→ Problem description: Work through the data and report how many lines include the string "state", giving the number alone.
[Material provided — start]
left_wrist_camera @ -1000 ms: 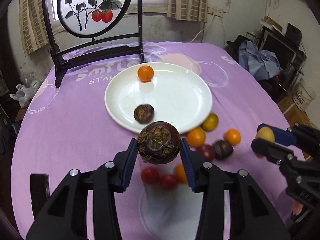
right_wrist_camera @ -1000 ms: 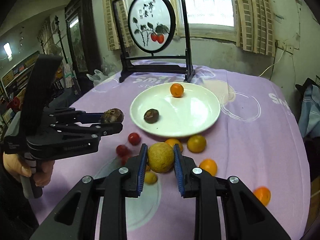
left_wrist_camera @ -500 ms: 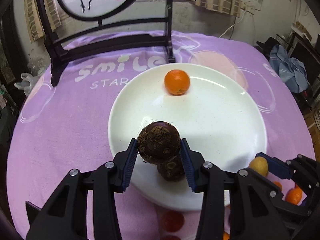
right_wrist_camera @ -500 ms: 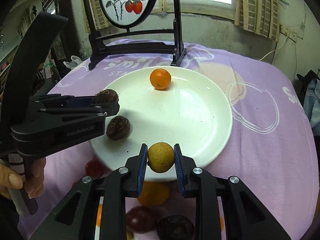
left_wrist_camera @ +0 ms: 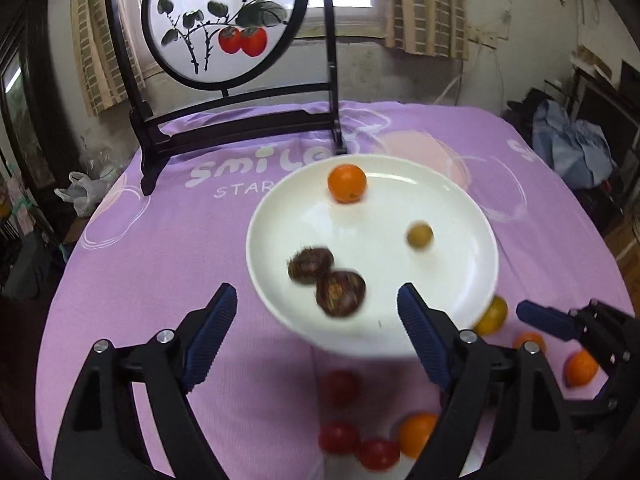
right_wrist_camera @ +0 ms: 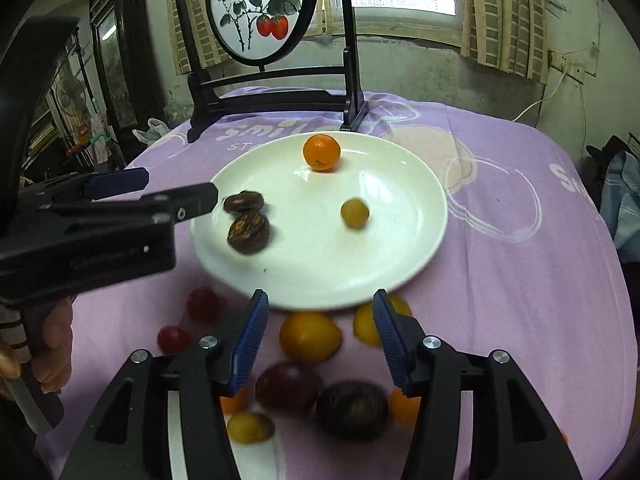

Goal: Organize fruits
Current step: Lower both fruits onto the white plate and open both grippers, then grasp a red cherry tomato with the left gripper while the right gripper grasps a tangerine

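Observation:
A white plate on the purple cloth holds an orange, a small yellow fruit and two dark brown fruits, side by side. My left gripper is open and empty at the plate's near left rim. My right gripper is open and empty just short of the plate's near edge; its tip shows in the left wrist view.
Loose fruit lies on the cloth in front of the plate: red tomatoes, oranges, yellow fruit and dark fruits. A black framed screen stands behind the plate.
Both grippers opened and pulled back. The dark brown fruit dropped onto the plate beside the other one. The yellow fruit dropped onto the plate's right half.

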Demonstrator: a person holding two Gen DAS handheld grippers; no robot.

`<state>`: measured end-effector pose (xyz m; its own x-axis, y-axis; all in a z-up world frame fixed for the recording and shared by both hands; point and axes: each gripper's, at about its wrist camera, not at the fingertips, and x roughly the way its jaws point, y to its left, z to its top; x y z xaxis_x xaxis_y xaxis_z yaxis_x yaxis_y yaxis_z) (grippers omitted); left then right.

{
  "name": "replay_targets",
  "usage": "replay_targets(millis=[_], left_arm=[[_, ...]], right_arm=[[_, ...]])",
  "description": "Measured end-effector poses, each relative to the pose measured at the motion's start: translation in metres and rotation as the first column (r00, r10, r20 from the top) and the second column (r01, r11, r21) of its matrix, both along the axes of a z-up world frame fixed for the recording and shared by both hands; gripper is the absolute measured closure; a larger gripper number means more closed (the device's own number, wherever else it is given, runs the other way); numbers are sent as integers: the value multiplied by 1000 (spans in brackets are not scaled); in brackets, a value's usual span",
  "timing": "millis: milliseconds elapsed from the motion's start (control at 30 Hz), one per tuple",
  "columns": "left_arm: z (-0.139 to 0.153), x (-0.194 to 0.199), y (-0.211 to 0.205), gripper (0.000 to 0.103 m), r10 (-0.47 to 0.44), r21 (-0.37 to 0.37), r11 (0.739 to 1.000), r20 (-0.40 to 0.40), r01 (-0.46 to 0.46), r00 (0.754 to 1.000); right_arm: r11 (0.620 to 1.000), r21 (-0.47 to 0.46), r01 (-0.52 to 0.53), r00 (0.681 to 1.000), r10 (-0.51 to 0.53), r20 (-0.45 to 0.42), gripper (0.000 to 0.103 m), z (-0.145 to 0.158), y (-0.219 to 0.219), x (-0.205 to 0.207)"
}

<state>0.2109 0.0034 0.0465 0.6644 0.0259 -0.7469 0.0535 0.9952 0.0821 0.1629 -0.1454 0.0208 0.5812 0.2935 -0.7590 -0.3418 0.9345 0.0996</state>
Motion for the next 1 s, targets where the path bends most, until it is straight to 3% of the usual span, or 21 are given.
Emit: replay_targets(millis=[300, 467, 667, 900, 1000], left_arm=[[-11, -89, -8, 13, -47, -57, 997, -29, 45, 998], [-38, -127, -13, 12, -77, -98, 993, -82, 69, 994], [-71, -147, -13, 12, -88, -108, 992, -147, 73, 985], [-77, -144, -6, 12, -82, -129, 990, -148, 63, 986], [-79, -145, -10, 12, -102, -124, 989, -136, 86, 985]], right_arm=[[995, 82, 48, 998, -45, -44, 46, -10, -44, -80], [987, 93, 134, 989, -128, -71, 41, -25, -72, -115], [977, 100, 186, 978, -175, -112, 41, -40, -89, -135], [963, 51, 266, 961, -261, -87, 40, -35, -113, -139], [942, -2, 335, 940, -335, -73, 40, -36, -133, -135]])
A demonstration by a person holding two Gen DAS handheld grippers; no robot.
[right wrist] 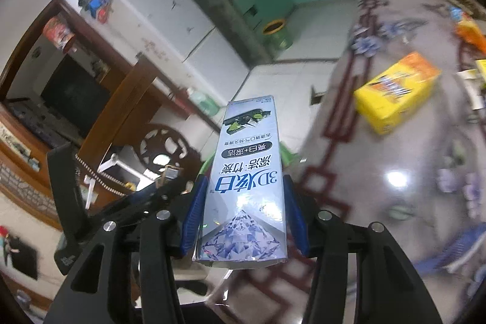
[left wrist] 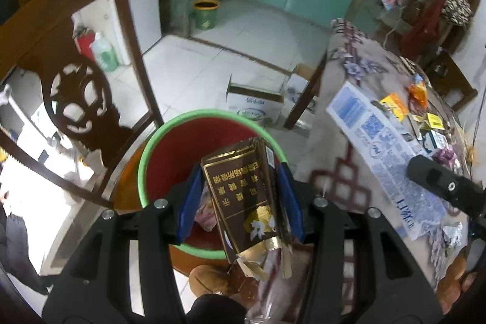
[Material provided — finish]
→ Worked solution: 2